À Jeumont (Nord), les habitants exprimaient leur pensée plus énergiquement que dans les autres villages, où l’on se contentait de dévoiler le vice : ils rendaient hommage à la vertu ; le 1er mai, la plupart des maisons étaient couvertes ou entourées de branches de bouleau, insigne de la virginité ; ce n’étaient pas les jeunes gens seuls qui se plaisaient à honorer ainsi la sagesse ; tous les habitants s’empressaient de porter leur branche : c’était un brevet d’honneur pour une jeune fille qui — cela arrivait assez souvent — n’avait pour dot que quelques fagots de ces branches, qu’elle réunissait et conservait soigneusement.

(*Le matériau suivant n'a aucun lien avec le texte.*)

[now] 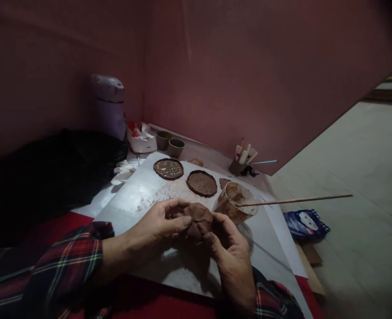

D’autres emblèmes peignaient le caractère des jeunes filles ou les sentiments qu’elles inspiraient : le cerisier fleuri indiquait la facilité, le relâchement des mœurs ; le saule peignait la coquetterie, et il y en avait, même au village ; le sureau, le houx indiquaient le délaissement, l’abandon, et souvent l’un de ces emblèmes était joint au saule, pour exprimer que l’abandon était causé par la coquetterie.

Le jour de l’Ascension, on renouvelait les branchages ; il était rare que les emblèmes épigrammatiques fussent implantés plusieurs fois à la même personne, preuve évidente que la leçon faisait effet.